The industry is coming together under the Zigbee Alliance umbrella – through the Connected Home over IP project (Project CHIP). This is a big step for interoperability, and it will take the smart home to new levels with plans to expand those successes into commercial environments. This Working Group plans to develop and promote the adoption of a new, royalty-free connectivity standard to increase compatibility among smart home products, with security as a fundamental design tenet. The goal of CHIP is to simplify and unify environments with one technology. One certification. One logo. Connected Home over IP aims to simplify development for manufacturers and increase compatibility for consumers.
The Project CHIP effort has already attracted more than 145 active member companies of all sizes and across a range of business categories. We have 1,300+ experts involved working through 30+ cross-functional teams within the Alliance – so there's a lot of passion and experience that's being contributed to the spec's development and roadmap.

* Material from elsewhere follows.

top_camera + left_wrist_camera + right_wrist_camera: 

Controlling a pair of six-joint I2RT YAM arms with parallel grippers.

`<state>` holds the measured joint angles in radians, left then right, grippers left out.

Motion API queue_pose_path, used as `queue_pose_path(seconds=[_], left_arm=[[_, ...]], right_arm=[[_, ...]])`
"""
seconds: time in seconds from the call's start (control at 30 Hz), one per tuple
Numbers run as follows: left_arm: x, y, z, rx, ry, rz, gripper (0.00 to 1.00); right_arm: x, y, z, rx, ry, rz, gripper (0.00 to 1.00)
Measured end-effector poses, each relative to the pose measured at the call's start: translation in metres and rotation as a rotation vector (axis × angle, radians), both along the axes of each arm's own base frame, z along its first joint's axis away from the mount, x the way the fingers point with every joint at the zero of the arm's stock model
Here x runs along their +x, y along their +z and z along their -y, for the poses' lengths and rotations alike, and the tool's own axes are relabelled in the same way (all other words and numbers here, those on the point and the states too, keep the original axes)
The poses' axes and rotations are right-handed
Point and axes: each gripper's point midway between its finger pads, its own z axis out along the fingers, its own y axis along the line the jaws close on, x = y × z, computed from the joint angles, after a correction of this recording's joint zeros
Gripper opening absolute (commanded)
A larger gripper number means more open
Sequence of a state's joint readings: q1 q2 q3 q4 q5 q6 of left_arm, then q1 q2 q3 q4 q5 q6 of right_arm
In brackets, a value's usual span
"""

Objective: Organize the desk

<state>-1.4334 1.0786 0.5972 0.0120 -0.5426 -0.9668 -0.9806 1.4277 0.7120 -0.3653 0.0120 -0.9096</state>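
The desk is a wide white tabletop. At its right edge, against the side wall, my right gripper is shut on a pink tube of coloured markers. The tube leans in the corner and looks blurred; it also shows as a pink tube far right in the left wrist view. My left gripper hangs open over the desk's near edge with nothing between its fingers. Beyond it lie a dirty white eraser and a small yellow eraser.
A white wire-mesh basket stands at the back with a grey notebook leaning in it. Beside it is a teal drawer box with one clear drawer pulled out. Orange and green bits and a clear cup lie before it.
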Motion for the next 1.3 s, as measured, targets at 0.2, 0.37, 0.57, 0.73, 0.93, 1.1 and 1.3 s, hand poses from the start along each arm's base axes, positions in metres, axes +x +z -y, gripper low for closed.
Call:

The initiative offers compelling value across the IoT landscape, including key commercial applications from hospitality to multi-dwelling units and offices. And, with a foundation in IP networking, the spec creates flexible connectivity options beyond the smart home.
We are on track to deliver a draft specification by late 2020 and continue to drive towards our goal of releasing the standard in 2021. Products will be available in the market shortly thereafter.
Cellular IoT connectivity holds tremendous potential for IoT applications. Low-power wide-area network (LPWA) devices are cost effective, power efficient, able to communicate across distances of up to tens of kilometers and do not require a constant network connection. They are ideal for applications where bandwidth is limited, and devices need to operate in the field for months or years at a time without maintenance (e.g., smart utility meters, underground sensors or other remote monitoring). Cellular IoT allows enterprises to deploy mass scales of devices cost effectively on existing network infrastructure.
Managing a massive IoT deployment can be complicated. Those new to IoT might assume that cellular coverage is available and stable everywhere, but that's not the case. Even in areas with consistent coverage, devices that consume too much bandwidth can be pushed off the network based on providers' fair usage policies. IoT projects often include a patchwork of hardware and software from various suppliers, creating vulnerabilities and difficulties in securing devices and data. While network operators can take steps to harden security in the cellular domain, the process is quite complex.